Benchmarks, honestly
Median of N runs, both engines warm, prepared statements on both sides, fsync to a real disk. Where SQLite wins, we show it — the chart is only useful if you can trust it.
AMD Ryzen 7 3700X · 32 GiB · ext4 on SATA SSD · rustc 1.95.0 · SQLite 3.50.2 · single-threaded
The scoreboard
Every CRUD operation, as a speed ratio. Right of the line, arkeion is faster; left of it, SQLite is — and yes, the full scan is still theirs.
Durable writes — the core use case
Every committed transaction pays the fsync. arkeion's append-only commit needs one fdatasync; SQLite at synchronous=FULL pays
two. On real disk that flips the table — and it's what an audited engine does constantly.
Full-text vs FTS5 — a split decision
The index ended up smaller than FTS5's; build and query speed are still FTS5's turf. The trade buys something FTS5 can't offer: versioned, provable, time-travelling search.
Prefix-compressed posting lists — and unlike FTS5, every posting is versioned, hash-chained and MATCH … AS OF searchable.
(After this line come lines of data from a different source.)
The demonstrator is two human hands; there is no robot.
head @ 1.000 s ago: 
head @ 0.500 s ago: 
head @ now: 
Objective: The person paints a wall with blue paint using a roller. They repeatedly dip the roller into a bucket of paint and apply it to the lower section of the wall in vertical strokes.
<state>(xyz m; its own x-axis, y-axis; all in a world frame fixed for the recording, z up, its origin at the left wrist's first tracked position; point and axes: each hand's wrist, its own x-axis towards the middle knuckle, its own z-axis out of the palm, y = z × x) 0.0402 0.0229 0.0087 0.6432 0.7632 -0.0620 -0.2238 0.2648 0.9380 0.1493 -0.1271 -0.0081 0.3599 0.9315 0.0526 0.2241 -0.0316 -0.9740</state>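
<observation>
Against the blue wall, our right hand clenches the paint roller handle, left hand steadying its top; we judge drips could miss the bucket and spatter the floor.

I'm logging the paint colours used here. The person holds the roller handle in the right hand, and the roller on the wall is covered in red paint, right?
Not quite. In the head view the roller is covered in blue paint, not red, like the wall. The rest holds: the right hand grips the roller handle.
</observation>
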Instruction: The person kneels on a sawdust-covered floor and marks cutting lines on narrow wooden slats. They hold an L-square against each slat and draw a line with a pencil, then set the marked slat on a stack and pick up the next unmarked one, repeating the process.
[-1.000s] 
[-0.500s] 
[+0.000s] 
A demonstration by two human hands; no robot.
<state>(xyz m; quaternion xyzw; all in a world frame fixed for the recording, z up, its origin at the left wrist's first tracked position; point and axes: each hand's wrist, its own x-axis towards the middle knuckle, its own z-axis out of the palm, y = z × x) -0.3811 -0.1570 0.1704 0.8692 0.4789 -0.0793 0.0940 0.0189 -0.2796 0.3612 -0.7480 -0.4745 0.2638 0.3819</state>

Vector search vs the field
SIFT 1M, 128 dimensions, L2, real top-100 ground truth, single query at recall ≈ 0.99. Under concurrent load it sustains ~700 qps on 8 cores; at recall ≈ 0.88 a single query does ~590 qps.
14–21× smaller than the HNSW indexes — it fits in a fraction of the RAM. Qdrant does not report a comparable file size.
Parallel and streaming (186 s → 64 s): the dataset is never materialized, so it scales to tens of millions of rows on a modest box.
Read it fairly: pgvector and Qdrant answer over localhost TCP, so a 0.05–0.2 ms round trip inflates their latencies; and IVF scans O(N) candidates at fixed recall while HNSW is O(log N), so dedicated graph engines pull ahead at tens of millions of vectors. HNSW itself is excluded by design here — its random-access graph is incompatible with copy-on-write versioning and time travel. arkeion is the one file where vectors live next to SQL, full-text, branches and AS OF.
Smaller on disk
The same compressible dataset, written by both engines. Page packing plus pure-Rust LZSS — arkeion started this work at 4.0 MB.
Run them yourself
# CRUD vs SQLite (point at a real disk, not tmpfs)
ARKEION_BENCH_DIR=/path/on/real/disk cargo bench --features bench-sqlite
# on-disk footprint
cargo run --release --example dbsize --features bench-sqliteA lesson we learned the hard way: on tmpfs the fsyncs are free and SQLite wins
the durable writes. On a real disk it flips. Always bench on the disk you'll run on.